Print each record exactly as it appears, but drop the images.
GIVEN INFORMATION Start Marker
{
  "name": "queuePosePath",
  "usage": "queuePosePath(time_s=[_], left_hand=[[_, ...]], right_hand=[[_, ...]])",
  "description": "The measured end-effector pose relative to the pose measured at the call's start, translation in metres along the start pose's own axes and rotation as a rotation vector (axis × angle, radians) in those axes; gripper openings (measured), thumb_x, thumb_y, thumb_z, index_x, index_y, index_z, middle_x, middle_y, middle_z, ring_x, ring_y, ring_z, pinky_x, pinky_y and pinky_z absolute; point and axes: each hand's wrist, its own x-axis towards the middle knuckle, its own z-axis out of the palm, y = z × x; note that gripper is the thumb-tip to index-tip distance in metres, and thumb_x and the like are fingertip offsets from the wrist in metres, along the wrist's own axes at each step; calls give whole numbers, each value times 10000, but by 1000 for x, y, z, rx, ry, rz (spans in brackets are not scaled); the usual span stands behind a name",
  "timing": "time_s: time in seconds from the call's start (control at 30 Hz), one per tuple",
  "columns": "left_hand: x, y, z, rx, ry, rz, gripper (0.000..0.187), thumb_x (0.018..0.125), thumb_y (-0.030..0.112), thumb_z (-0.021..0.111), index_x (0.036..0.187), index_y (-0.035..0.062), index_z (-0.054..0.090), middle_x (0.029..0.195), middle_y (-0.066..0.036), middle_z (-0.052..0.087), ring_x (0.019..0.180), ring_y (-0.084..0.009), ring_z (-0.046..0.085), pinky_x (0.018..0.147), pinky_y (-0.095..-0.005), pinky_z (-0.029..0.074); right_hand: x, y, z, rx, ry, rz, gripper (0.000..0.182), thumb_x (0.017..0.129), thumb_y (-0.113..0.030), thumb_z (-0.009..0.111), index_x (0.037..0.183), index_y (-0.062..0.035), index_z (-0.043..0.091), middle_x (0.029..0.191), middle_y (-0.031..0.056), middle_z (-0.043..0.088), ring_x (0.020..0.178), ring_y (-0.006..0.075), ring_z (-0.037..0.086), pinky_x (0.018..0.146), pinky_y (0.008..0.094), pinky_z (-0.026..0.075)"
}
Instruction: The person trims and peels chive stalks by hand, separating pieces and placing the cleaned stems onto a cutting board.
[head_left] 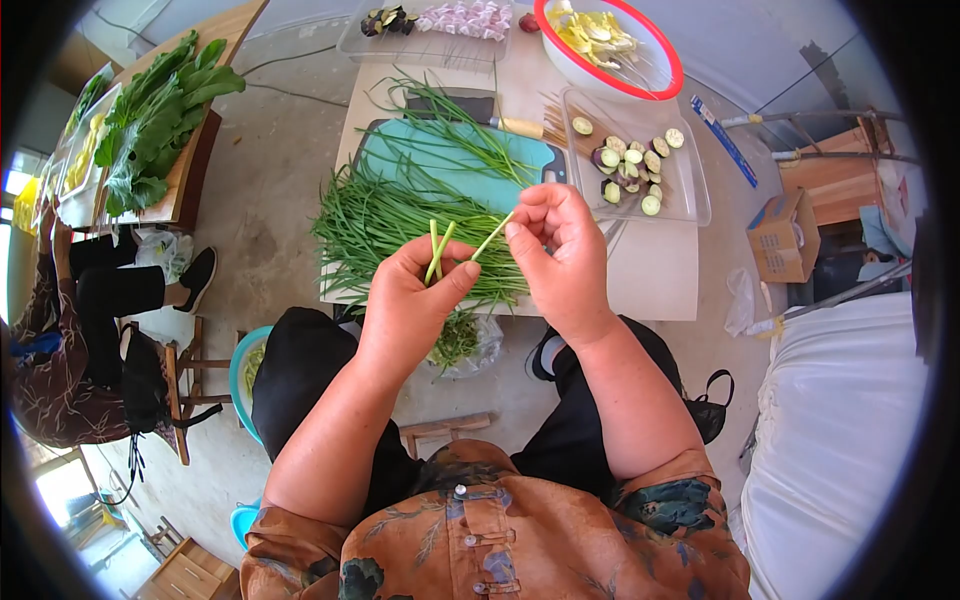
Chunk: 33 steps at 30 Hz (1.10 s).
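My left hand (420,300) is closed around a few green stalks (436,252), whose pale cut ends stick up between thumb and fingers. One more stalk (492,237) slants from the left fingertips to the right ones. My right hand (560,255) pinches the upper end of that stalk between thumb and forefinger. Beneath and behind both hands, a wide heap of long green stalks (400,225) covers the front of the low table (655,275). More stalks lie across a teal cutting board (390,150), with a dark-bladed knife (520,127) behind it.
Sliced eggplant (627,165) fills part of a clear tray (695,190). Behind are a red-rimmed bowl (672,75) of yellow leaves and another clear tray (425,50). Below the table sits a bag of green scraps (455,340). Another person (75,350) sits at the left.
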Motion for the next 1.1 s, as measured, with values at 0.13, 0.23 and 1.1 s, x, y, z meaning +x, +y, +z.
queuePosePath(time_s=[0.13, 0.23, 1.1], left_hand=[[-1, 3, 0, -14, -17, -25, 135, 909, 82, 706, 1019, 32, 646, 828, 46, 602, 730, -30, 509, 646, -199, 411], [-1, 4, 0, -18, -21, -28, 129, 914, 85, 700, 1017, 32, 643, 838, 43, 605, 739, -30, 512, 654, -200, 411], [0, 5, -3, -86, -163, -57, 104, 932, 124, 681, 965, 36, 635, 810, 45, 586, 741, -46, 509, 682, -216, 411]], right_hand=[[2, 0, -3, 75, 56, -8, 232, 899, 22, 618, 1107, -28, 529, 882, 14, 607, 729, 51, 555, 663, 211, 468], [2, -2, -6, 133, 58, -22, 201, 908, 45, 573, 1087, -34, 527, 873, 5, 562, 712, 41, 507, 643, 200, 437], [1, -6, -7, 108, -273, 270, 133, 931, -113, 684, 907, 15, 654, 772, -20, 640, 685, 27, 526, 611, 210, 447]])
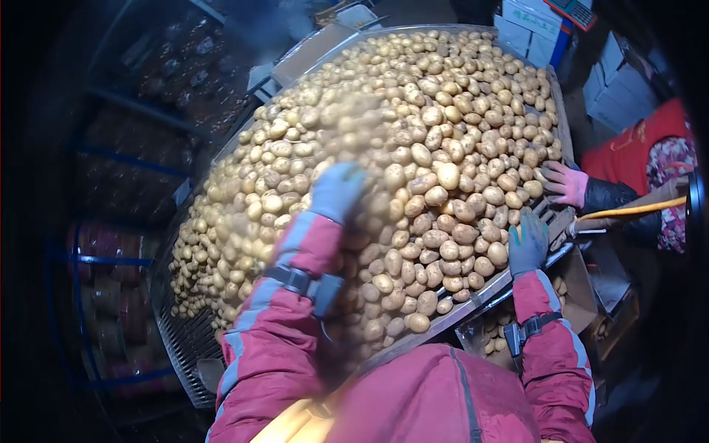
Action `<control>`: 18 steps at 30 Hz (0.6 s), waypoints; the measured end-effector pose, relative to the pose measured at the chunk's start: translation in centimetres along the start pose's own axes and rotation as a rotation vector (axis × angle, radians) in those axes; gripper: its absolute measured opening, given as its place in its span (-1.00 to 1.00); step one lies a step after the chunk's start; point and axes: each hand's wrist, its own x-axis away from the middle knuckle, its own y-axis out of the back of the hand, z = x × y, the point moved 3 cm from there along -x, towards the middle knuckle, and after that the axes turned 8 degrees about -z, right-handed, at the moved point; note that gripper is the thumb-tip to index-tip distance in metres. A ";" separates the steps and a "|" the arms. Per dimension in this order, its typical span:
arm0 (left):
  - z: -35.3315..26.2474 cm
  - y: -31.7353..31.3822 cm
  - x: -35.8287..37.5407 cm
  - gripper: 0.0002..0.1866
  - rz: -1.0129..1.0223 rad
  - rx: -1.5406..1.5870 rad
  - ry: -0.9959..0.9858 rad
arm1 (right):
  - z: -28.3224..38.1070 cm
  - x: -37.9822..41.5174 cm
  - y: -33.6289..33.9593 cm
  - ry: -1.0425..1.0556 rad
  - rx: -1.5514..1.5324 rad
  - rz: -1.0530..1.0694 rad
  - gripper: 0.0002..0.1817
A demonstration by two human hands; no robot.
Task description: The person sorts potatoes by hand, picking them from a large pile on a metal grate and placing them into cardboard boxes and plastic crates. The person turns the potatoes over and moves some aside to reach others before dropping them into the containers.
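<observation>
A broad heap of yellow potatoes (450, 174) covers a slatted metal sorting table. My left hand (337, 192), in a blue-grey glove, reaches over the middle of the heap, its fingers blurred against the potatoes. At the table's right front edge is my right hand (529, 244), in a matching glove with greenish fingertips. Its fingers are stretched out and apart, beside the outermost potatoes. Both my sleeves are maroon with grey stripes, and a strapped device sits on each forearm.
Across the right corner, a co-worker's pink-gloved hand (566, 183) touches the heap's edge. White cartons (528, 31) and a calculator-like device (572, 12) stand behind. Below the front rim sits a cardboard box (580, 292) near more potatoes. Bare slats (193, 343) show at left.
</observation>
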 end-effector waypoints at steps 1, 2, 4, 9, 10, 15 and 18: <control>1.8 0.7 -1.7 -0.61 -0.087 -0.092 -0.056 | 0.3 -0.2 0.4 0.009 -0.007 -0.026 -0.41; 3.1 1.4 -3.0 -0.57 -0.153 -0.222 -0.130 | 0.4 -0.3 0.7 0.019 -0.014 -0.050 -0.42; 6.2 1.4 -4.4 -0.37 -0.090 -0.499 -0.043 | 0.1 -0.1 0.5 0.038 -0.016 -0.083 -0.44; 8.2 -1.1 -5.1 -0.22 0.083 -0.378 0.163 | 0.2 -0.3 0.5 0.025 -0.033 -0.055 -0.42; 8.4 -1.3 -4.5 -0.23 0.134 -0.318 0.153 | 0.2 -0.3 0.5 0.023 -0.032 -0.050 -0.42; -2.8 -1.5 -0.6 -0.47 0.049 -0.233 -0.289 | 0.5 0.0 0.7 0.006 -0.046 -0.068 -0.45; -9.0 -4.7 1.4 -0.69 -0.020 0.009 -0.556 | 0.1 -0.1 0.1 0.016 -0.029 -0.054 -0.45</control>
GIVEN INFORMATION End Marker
OUTPUT
{
  "name": "queuePosePath",
  "usage": "queuePosePath(time_s=[_], left_hand=[[_, ...]], right_hand=[[_, ...]])",
  "description": "The measured end-effector pose relative to the pose measured at the call's start, translation in metres along the start pose's own axes and rotation as a rotation vector (axis × angle, radians) in those axes; gripper openings (measured), thumb_x, thumb_y, thumb_z, index_x, index_y, index_z, middle_x, middle_y, middle_z, ring_x, ring_y, ring_z, pinky_x, pinky_y and pinky_z absolute; point and axes: each hand's wrist, its own x-axis towards the middle knuckle, its own z-axis out of the palm, y = z × x; note that gripper is the thumb-tip to index-tip distance in metres, and thumb_x and the like are fingertip offsets from the wrist in metres, along the wrist's own axes at each step; calls give whole numbers, each value times 10000, but by 1000 for x, y, z, rx, ry, rz (spans in brackets are not scaled); the usual span stands behind a name",
  "timing": "time_s: time in seconds from the call's start (control at 30 Hz), one per tuple",
  "columns": "left_hand: x, y, z, rx, ry, rz, gripper (0.000..0.187), thumb_x (0.018..0.125), thumb_y (-0.030..0.112), thumb_z (-0.021..0.111), index_x (0.036..0.187), index_y (-0.035..0.062), index_z (-0.054..0.090), middle_x (0.029..0.195), middle_y (-0.066..0.036), middle_z (-0.052..0.087), ring_x (0.019..0.180), ring_y (-0.084..0.009), ring_z (-0.046..0.085), pinky_x (0.018..0.147), pinky_y (-0.095..-0.005), pinky_z (-0.029..0.074); right_hand: x, y, z, rx, ry, rz, gripper (0.000..0.182), thumb_x (0.017..0.129), thumb_y (-0.113..0.030), thumb_z (-0.009..0.111), index_x (0.037..0.183), index_y (-0.062..0.035), index_z (-0.043..0.091), middle_x (0.029..0.191), middle_y (-0.031..0.056), middle_z (-0.043..0.088), ring_x (0.020..0.178), ring_y (-0.006..0.075), ring_z (-0.037..0.086), pinky_x (0.018..0.146), pinky_y (0.008..0.094), pinky_z (-0.026..0.075)"
}
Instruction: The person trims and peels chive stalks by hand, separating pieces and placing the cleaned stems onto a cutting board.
[head_left] 
Chunk: 33 steps at 30 Hz (1.10 s).
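My left hand (420,300) is closed around a few green stalks (436,252), whose pale cut ends stick up between thumb and fingers. One more stalk (492,237) slants from the left fingertips to the right ones. My right hand (560,255) pinches the upper end of that stalk between thumb and forefinger. Beneath and behind both hands, a wide heap of long green stalks (400,225) covers the front of the low table (655,275). More stalks lie across a teal cutting board (390,150), with a dark-bladed knife (520,127) behind it.
Sliced eggplant (627,165) fills part of a clear tray (695,190). Behind are a red-rimmed bowl (672,75) of yellow leaves and another clear tray (425,50). Below the table sits a bag of green scraps (455,340). Another person (75,350) sits at the left.
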Motion for the next 1.1 s, as measured, with values at 0.13, 0.23 and 1.1 s, x, y, z meaning +x, +y, +z.
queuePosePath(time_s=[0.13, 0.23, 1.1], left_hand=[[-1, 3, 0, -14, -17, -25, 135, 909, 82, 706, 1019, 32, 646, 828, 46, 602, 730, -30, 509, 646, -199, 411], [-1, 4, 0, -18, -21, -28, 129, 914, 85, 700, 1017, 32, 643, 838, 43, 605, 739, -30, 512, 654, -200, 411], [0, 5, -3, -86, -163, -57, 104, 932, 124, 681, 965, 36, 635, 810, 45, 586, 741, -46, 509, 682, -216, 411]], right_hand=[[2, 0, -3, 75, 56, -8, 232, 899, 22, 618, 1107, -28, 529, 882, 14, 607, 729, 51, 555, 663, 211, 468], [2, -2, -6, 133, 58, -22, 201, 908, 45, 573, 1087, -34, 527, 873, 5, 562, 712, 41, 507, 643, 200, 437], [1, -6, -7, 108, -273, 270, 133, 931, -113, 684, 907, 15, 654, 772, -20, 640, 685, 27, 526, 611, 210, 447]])
Action `<control>`: 18 steps at 30 Hz (0.6 s), waypoints; the measured end-effector pose, relative to the pose measured at the chunk's start: translation in centimetres along the start pose's own axes and rotation as a rotation vector (axis × angle, radians) in those axes; gripper: its absolute measured opening, given as its place in its span (-1.00 to 1.00); step one lies a step after the chunk's start; point and axes: each hand's wrist, its own x-axis away from the middle knuckle, its own y-axis out of the back of the hand, z = x × y, the point moved 3 cm from there along -x, towards the middle knuckle, and after that the axes turned 8 degrees about -z, right-handed, at the moved point; note that gripper is the thumb-tip to index-tip distance in metres. A ";" separates the steps and a "|" the arms. Per dimension in this order, its typical span:
arm0 (left):
  - z: -35.3315..26.2474 cm
  - y: -31.7353..31.3822 cm
  - x: -35.8287..37.5407 cm
  - gripper: 0.0002..0.1866
  - rz: -1.0129..1.0223 rad
  - rx: -1.5406..1.5870 rad
  - ry: -0.9959..0.9858 rad
arm1 (right):
  - z: -28.3224..38.1070 cm
  - x: -37.9822..41.5174 cm
  - y: -33.6289..33.9593 cm
  - ry: -1.0425..1.0556 rad
  - rx: -1.5514..1.5324 rad
  - rz: -1.0530..1.0694 rad
  - gripper: 0.0002..0.1817
A demonstration by two human hands; no robot.
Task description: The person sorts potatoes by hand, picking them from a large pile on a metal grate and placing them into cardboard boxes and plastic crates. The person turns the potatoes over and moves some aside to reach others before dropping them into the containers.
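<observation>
A broad heap of yellow potatoes (450, 174) covers a slatted metal sorting table. My left hand (337, 192), in a blue-grey glove, reaches over the middle of the heap, its fingers blurred against the potatoes. At the table's right front edge is my right hand (529, 244), in a matching glove with greenish fingertips. Its fingers are stretched out and apart, beside the outermost potatoes. Both my sleeves are maroon with grey stripes, and a strapped device sits on each forearm.
Across the right corner, a co-worker's pink-gloved hand (566, 183) touches the heap's edge. White cartons (528, 31) and a calculator-like device (572, 12) stand behind. Below the front rim sits a cardboard box (580, 292) near more potatoes. Bare slats (193, 343) show at left.
</observation>
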 end-effector waypoints at steps 1, 2, 4, 9, 10, 15 and 18: <control>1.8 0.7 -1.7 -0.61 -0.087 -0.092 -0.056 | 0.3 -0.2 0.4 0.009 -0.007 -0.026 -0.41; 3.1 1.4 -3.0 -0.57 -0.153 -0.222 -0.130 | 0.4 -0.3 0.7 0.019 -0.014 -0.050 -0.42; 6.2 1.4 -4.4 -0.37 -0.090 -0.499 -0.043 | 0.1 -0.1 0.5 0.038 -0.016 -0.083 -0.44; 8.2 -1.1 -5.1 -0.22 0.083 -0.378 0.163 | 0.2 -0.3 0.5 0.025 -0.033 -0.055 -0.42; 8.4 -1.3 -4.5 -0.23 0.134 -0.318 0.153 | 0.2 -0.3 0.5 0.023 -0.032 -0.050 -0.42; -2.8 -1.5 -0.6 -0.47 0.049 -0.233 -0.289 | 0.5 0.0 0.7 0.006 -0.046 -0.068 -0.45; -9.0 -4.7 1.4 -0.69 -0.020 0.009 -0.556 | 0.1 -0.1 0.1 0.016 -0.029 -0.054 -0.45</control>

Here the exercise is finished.